December 13, 2017
New York

Deepwater struggles to assuage concerns of fishermen

By Michael Wright | The Southampton Press | Dec 12, 2017 | www.27east.com

Commercial fishermen peppered representatives of Deepwater Wind this week with concerns, questions and “what-if” scenarios about the planned offshore wind farm’s feared impacts on marine life and the men who work the waters for a living.

The company, which is planning to spend more than $700 million to construct 15 wind turbines in the ocean 30 miles southeast of Montauk, walked a standing-room-only audience at the East Hampton Town Trustees meeting on Monday night through the coming permitting and presumed construction process that will follow. Its officials also tried to again assuage the concerns of fishermen about the effects the South Fork Wind Farm will have on fishing.

Deepwater Wind Vice President Clint Plummer assured the doubters that the company’s plans include exhaustive surveys of marine life and conditions in the area around the wind farm; extensive discussions with fishermen about when, where and how they fish to help guide the placement and movement of equipment; and how they will compensate fishermen for any losses they do experience.

The fishermen, some of whom even expressed reluctant support for the idea of wind farms, still were skeptical of the company’s assurances, at best, and often clearly distrusting.

Wesley Peterson, who owns a Montauk trawler, questioned the objectivity of the scientists analyzing the data being collected by the surveyors. Deepwater has hired a Rhode Island marine biologist, Dr. Drew Carey, to review its surveys of the marine environment. But the fisherman noted that he is a hired consultant and questioned whether he, or the data collection itself, can really be trusted to be objective.

“Is there an independent third party verifying your findings?” Mr. Peterson asked. “Is Dr. Carey paid by you? Then that is not independent.”

Dan Farnham, also a commercial fisherman, asked the Deepwater reps for information about how wind farms in Europe—where thousands of wind turbines have been constructed in the ocean—have affected fish stocks in the sea around them, and how fishermen have been affected. “Any fish stocks that are negatively impacted comes off the backs of commercial fishermen down the road,” he said.

Mr. Plummer noted that since some offshore wind farms in Europe are as much as 25 years old, and the turbines were much smaller, they also were typically placed closer together than the one mile that will separate each of the South Fork Wind Farm turbines, making fishing among them there more complicated.

He offered no assessments, however, of how fish stocks themselves have changed in the areas developed with wind farms.

Some fishermen acknowledged that with little information available about how the wind farm and its components might impact fishing, derailing it may be difficult. But they asked how the company would indemnify them if long-term impacts did arise down the road.

“I’d like to see some data on what the cable does to migrations of fish,” said Dan Lester, an Amagansett bayman. “Everything that comes into the bay has to come along the ocean [beach]. When this thing is up and running, and all of a sudden I’m not catching any fish because this cable messes up fish migrations … how am I going to be compensated?”

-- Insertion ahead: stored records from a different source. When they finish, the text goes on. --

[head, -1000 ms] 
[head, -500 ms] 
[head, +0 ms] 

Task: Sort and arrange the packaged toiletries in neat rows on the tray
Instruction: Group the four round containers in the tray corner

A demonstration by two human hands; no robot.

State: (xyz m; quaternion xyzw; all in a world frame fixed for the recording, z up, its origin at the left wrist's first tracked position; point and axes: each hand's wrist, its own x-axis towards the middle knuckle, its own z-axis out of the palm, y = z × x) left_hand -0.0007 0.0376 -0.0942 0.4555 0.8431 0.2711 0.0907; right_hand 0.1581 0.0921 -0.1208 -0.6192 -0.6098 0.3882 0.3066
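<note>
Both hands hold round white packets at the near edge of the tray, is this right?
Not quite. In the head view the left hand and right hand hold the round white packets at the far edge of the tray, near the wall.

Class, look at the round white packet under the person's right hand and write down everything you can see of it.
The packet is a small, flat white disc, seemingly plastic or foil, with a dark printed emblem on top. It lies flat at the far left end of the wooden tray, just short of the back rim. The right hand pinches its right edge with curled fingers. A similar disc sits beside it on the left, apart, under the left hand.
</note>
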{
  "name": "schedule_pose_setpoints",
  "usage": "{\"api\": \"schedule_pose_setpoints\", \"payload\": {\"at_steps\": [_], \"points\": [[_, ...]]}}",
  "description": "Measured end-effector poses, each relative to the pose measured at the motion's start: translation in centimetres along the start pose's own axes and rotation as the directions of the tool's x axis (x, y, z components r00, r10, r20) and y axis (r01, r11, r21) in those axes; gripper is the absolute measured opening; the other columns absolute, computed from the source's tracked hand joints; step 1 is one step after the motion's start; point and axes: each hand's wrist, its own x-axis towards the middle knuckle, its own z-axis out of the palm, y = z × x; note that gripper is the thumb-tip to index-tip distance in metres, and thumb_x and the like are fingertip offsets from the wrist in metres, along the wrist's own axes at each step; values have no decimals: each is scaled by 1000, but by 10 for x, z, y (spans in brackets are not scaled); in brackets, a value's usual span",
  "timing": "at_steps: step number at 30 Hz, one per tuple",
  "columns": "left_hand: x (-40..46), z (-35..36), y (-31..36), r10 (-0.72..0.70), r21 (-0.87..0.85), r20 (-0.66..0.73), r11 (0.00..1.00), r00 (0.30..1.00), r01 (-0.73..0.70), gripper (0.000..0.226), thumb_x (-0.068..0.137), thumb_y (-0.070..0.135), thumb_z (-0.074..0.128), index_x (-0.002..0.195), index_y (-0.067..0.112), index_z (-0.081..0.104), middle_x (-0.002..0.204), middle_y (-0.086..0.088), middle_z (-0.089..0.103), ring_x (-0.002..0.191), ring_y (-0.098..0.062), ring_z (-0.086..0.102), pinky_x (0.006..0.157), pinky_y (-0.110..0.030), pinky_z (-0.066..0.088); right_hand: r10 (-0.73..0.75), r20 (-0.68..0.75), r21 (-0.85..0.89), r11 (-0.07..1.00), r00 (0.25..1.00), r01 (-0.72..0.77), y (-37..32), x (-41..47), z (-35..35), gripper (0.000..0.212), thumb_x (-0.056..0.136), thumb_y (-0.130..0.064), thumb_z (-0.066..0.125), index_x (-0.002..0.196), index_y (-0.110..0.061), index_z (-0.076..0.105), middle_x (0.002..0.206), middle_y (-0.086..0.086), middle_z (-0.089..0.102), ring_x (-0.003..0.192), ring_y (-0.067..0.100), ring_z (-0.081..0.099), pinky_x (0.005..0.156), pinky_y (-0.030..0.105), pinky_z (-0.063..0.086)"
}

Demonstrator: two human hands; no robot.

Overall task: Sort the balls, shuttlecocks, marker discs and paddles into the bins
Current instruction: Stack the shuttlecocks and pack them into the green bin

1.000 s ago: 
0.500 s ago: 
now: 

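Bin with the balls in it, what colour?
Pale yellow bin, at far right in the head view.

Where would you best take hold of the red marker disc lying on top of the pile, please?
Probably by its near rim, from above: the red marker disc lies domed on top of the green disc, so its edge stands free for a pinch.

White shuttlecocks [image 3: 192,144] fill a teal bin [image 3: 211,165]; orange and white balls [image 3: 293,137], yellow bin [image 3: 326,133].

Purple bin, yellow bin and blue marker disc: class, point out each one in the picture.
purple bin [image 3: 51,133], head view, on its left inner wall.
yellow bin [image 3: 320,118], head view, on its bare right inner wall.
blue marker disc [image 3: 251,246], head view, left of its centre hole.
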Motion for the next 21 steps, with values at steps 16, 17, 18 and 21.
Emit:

East Hampton Town Trustee Jim Grimes, who is from Montauk, said Deepwater’s assurances of the project’s safety to marine habitats ring hollow in light of past instances of industrial projects gone wrong, like General Electric’s polluting of the Hudson River, which shut down striped bass harvests in the 1980s.

“We’re not asking for money—we just want to go to work. But is there something there to help us if we are put out of business?” Mr. Lester asked. “We’ve been put out of business before, and it is not fun.”

Mr. Plummer said that the company believes the electricity pulsing through the cable, which will be buried 6 feet below the sea floor, will not have any effect on fish migrations or fishing. But he said the company will address any such issues on a case-by-case basis with the fishermen who are affected.

He said the company compensated some Rhode Island fishermen for loss of fishing time when the Block Island Wind Farm was being constructed in 2015 and 2016.

He also said the company is eager to meet with fishermen to discuss the issues of concern and show them the data it has and the studies that have been done.

Getting fishermen to the table is clearly destined to be an uphill climb.

One captain, Hank Lackner, who owns the largest trawler in Montauk, told the Deepwater representatives on Monday that any fisherman who signs on to work for the company as a go-between will be seen as “a traitor” who will have no credibility with his peers.

Mr. Lackner nodded to the company’s presentation of “community benefits” in exchange for the use of town roadways to put its cable underground—including $600,000 to the Trustees for environmental projects.

“You plan on giving certain entities money to restore habitat, to use their road or use their beach … those are bribes,” said Mr. Lackner. “What are you going to do to bribe the fishermen?”